Created 02-07-2017 07:30 AM
I have two clusters, UAT and PROD. The UAT have more less resources than PROD.
But I notice that there almost have no PENDING stage on UAT when run HIVE QL, while the PENDING containers for a little long time on PROD like below:
hive> select count(1) from humep.ems_barcode_material_ption_h; Query ID = root_20170111172857_3f3057c0-a819-4b2d-9881-9915f2e80216 Total jobs = 1 Launching Job 1 out of 1 Status: Running (Executing on YARN cluster with App id application_1483672680049_59226) -------------------------------------------------------------------------------- VERTICES STATUS TOTAL COMPLETED RUNNING PENDING FAILED KILLED -------------------------------------------------------------------------------- Map 1 ... RUNNING 1405 494 108 803 0 0 Reducer 2 INITED 1 0 0 1 0 0 -------------------------------------------------------------------------------- VERTICES: 00/02 [=========>>-----------------] 35% ELAPSED TIME: 36.68 s --------------------------------------------------------------------------------
Is there any method that can promote the parallel RUNNING ? I tried
but no effect.
Thanks for your great help and support
Created 02-07-2017 02:15 PM
The task in pending mode is because there is no container can be allocated for that task at the time. So, please go to the Resource Manager UI to check how many container can be launched for each cluster, and how many has been launched at the time of running. From there, you can decide whether the constraint comes from resource or from setting.

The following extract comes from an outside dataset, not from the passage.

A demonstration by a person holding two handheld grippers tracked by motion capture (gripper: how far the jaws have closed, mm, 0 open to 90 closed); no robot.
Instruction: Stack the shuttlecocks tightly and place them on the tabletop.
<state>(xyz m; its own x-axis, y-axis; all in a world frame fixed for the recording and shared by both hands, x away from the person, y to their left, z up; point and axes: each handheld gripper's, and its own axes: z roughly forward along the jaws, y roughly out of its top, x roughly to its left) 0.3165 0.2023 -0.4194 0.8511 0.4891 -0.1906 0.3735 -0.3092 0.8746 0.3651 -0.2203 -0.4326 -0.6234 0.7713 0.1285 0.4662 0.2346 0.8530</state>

Created 02-08-2017 08:44 PM
The parallelism is determined by the available cluster capacity - namely the number of nodes; the amount of memory and CPUs on the nodes in relation to the size of the container; as well as potentially the limits set for a queue, if the cluster is separated into multiple queues.
You can increase the memory available to YARN (if there's space for that), reduce the container size (usually not recommended, unless it was previously set to values higher than default, or you know that containers will always be smaller than the current setting), or make sure that queue has more capacity (if applicable).
Compare these settings between two clusters to see which one might be the culprit.
Parallel workloads on PROD cluster may also reduce available resources, esp. if they are running in the same YARN queue.
Created on 02-09-2017 01:37 AM - edited 08-18-2019 04:34 AM
Would anyone have a look at this post? Actully, the problem from following post.
Created 02-09-2017 02:10 PM
Very briefly looked over your original post, it seems that you sepearte Data nodes away from NodeManagers in your cluster B, which might increase the cost of data transferring among the nodes if the computing and data are not on the same node. In general, data node and node manager are colocated to guarantee the data locality as much as possible. I would suggest you try to set the cluster in that way, and see how the performance comes back.
Created 02-10-2017 03:37 AM
currently, I had extend the datanodes on nodemanagers alreay by installing DISKs. so it is 40 datanodes and 19 Nodemanagers now. but still have the same issue.
Is one datanode to one nodemanager as best practice?
Created 02-10-2017 04:53 AM
Yes. Datanode and nodemanager usually colocated. So, if you have 40 datanodes, then deploy 40 nodemanagers on these 40 datanodes. If you have some data that sit on the node that does not have nodemanager, then those data have to be transferred which increases the running time.